International exposure helps due to the moderate correlation (~0.6–0.7) between the Nifty and the S&P 500.

Recommended Allocation:

Investor ProfileInternational Allocation
Conservative5–10%
Moderate10–15%
Aggressive15–20%

Best Practice: Start small (10%), diversify across 2–3 ETFs, and rebalance annually.

How to Start Investing (Step-by-Step)

  1. Ensure you have a demat + trading account
  2. Search for international ETFs on your broker platform (Share.Market)
  3. Compare AUM, expense ratio, and tracking error
  4. Invest via lump sum or SIP (available on many platforms)
  5. Monitor currency trends and global events periodically

Recommended Horizon: Minimum 5-7 years

Conclusion

International ETFs are an effective way for Indian investors to diversify beyond domestic markets and participate in global growth. A disciplined 10–20% allocation can improve risk-adjusted returns over the long term, provided you understand currency and geopolitical risks.

FAQs

1. Do I need LRS for India-listed International ETFs?

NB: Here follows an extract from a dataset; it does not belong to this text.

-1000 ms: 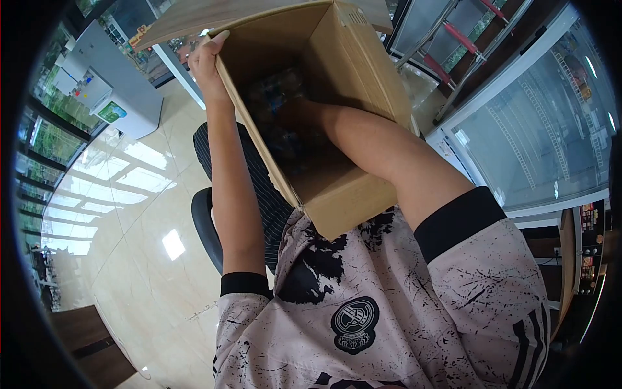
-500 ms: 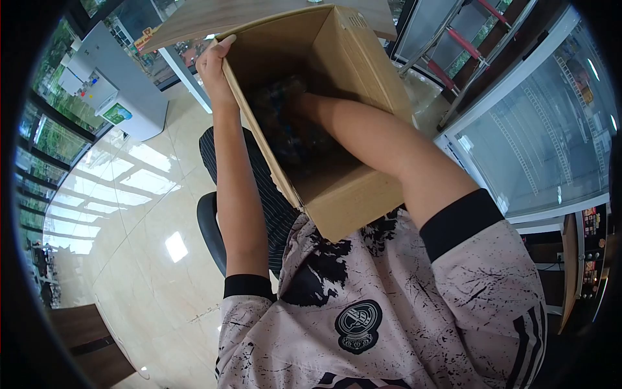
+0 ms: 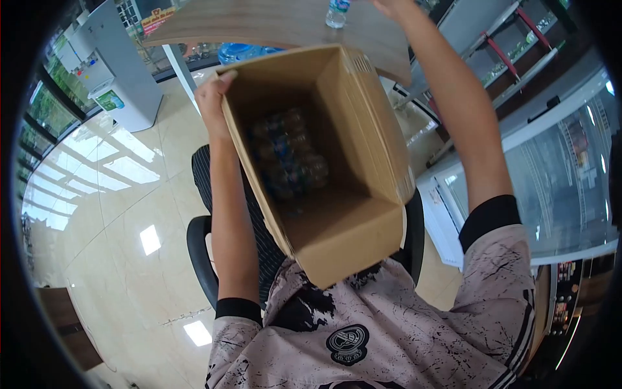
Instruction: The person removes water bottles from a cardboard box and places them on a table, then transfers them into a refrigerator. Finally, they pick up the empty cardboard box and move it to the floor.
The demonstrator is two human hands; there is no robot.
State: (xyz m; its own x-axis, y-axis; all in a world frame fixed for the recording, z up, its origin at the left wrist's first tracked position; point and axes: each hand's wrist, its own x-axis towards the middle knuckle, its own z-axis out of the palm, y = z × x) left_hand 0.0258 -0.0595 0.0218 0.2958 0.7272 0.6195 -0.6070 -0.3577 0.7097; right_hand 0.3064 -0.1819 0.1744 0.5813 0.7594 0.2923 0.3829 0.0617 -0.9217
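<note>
An open cardboard box [image 3: 363, 123] rests on my lap, tilted with its opening toward me. My left hand [image 3: 215, 97] grips the box's left rim, thumb over the edge. Inside, in shadow, lie several clear plastic bottles [image 3: 288, 152] with blue labels. My right hand [image 3: 387, 6] is over the table at the top edge of the view, its fingers mostly cut off by the frame. Nearest to it, a small water bottle [image 3: 337, 14] stands upright on the wooden table [image 3: 259, 26].
Large blue water jugs [image 3: 240, 52] are under the table. A white water dispenser [image 3: 126, 97] stands at the left, a glass-door fridge [image 3: 557, 175] at the right, with a ladder [image 3: 512, 52] behind it. I sit on a black chair [image 3: 202, 256].
My right hand has come out of the box and moved up over the table. The view has tilted up, showing more table and the bottle. My left hand keeps its grip.
</note>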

No. You can buy India-listed international ETFs directly on the NSE/BSE, like any domestic ETF, using your regular demat account. LRS is required only if you want to invest directly in foreign exchange.

2. What is the current LRS limit for overseas investments?

The RBI allows resident Indians to remit up to USD 250,000 per financial year under the Liberalised Remittance Scheme for various purposes, including investments. This limit applies to all foreign transactions.

3. Which is the best International ETF for beginners in India?

Motilal Oswal Nasdaq 100 ETF is the most popular choice for beginners due to high liquidity, strong performance, low expense ratio, and exposure to leading US technology companies.

4. Are NRIs eligible to invest in International ETFs in India?

Yes, NRIs can invest in India-listed international ETFs through NRI or PIS-enabled demat accounts. However, they cannot use the LRS route, which is reserved only for resident Indians.

5. How is taxation different for international ETFs compared to domestic equity ETFs?

International ETFs are generally treated as debt-oriented. LTCG requires 24 months’ holding (taxed at 12.5%), while domestic equity ETFs qualify for 12-month LTCG at 12.5%, and importantly, enjoy an annual tax exemption on the first ₹1.25 lakh of long-term gains. STCG is taxed at slab rates.

6. Can I invest in International ETFs through SIP?

Yes, platforms like Share.Market allow systematic investment plans (SIPs) in India-listed international ETFs, making it easy to invest regularly with rupee cost averaging.